Apache Spark with Cassandra Example with Game of Thrones


Spark Cassandra is a powerful combination of two open-source technologies that offer high performance and scalability. Spark is a fast and flexible big data processing engine, while Cassandra is a highly scalable and distributed NoSQL database. Together, they provide a robust platform for real-time data processing and analytics.

One of the key benefits of using Spark Cassandra is its ability to handle large volumes of data in real-time. This makes it ideal for use cases such as fraud detection, recommendation engines, and real-time analytics.

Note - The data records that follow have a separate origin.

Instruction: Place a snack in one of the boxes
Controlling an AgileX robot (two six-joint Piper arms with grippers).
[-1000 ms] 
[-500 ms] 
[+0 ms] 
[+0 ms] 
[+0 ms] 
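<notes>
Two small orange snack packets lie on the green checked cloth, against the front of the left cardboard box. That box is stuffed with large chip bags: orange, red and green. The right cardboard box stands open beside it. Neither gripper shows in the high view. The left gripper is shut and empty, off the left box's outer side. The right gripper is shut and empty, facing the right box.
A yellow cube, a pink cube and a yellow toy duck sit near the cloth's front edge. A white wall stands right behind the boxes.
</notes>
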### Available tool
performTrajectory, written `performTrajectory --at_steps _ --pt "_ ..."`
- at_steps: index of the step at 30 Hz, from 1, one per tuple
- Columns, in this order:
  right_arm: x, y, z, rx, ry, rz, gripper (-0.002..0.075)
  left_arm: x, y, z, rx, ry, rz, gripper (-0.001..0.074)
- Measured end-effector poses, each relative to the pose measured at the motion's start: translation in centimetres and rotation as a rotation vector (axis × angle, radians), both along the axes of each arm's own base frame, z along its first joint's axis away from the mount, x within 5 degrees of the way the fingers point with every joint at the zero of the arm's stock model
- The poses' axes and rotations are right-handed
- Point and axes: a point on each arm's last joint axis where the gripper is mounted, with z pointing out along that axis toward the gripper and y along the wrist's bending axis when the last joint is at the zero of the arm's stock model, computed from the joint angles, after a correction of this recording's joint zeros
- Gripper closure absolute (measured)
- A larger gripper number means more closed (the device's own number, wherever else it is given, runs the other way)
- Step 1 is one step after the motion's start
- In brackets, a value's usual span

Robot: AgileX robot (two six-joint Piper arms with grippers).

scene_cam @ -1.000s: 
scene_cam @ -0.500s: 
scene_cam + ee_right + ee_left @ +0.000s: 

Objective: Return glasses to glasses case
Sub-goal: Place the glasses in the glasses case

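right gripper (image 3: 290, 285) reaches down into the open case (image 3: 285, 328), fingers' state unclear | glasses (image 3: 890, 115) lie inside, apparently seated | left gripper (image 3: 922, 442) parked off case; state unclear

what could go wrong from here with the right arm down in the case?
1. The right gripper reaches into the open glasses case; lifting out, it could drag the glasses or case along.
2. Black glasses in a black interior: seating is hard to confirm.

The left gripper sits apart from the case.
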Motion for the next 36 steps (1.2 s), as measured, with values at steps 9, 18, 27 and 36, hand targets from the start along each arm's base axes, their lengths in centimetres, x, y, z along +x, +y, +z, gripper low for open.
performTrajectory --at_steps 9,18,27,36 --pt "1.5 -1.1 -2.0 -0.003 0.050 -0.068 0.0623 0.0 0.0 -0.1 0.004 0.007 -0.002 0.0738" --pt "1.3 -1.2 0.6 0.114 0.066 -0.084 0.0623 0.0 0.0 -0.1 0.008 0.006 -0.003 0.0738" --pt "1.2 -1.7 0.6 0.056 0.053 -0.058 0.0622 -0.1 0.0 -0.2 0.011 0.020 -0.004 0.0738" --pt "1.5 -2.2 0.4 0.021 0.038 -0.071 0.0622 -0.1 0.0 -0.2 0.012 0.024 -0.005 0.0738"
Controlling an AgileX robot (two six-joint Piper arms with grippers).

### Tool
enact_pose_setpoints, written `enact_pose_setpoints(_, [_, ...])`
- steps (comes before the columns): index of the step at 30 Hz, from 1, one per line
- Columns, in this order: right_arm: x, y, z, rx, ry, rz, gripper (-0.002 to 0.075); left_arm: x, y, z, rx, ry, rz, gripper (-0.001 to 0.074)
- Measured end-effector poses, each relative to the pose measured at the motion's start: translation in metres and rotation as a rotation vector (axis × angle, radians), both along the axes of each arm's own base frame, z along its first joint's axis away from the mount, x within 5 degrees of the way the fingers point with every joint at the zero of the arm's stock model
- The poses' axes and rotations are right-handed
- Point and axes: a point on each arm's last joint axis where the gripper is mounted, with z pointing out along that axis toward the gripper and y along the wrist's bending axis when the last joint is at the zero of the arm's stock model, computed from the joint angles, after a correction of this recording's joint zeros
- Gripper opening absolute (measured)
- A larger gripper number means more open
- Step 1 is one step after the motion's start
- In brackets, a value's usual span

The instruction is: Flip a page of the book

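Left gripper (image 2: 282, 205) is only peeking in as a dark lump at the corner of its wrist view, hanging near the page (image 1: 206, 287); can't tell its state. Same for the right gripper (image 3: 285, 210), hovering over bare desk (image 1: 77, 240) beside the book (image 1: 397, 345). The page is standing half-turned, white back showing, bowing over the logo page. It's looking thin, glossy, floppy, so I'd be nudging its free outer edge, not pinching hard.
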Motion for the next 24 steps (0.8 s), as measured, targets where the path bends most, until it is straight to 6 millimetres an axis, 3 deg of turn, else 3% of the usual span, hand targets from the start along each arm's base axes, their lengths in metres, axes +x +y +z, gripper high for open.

It also offers a high degree of fault tolerance, ensuring that data is always available even in the event of hardware or network failures.

Another advantage of Spark Cassandra is its ease of use. The platform provides a simple and intuitive interface for developers, allowing them to quickly build and deploy applications without requiring extensive knowledge of the underlying technologies. This makes it an ideal solution for organizations looking to leverage big data and analytics to drive business growth and innovation.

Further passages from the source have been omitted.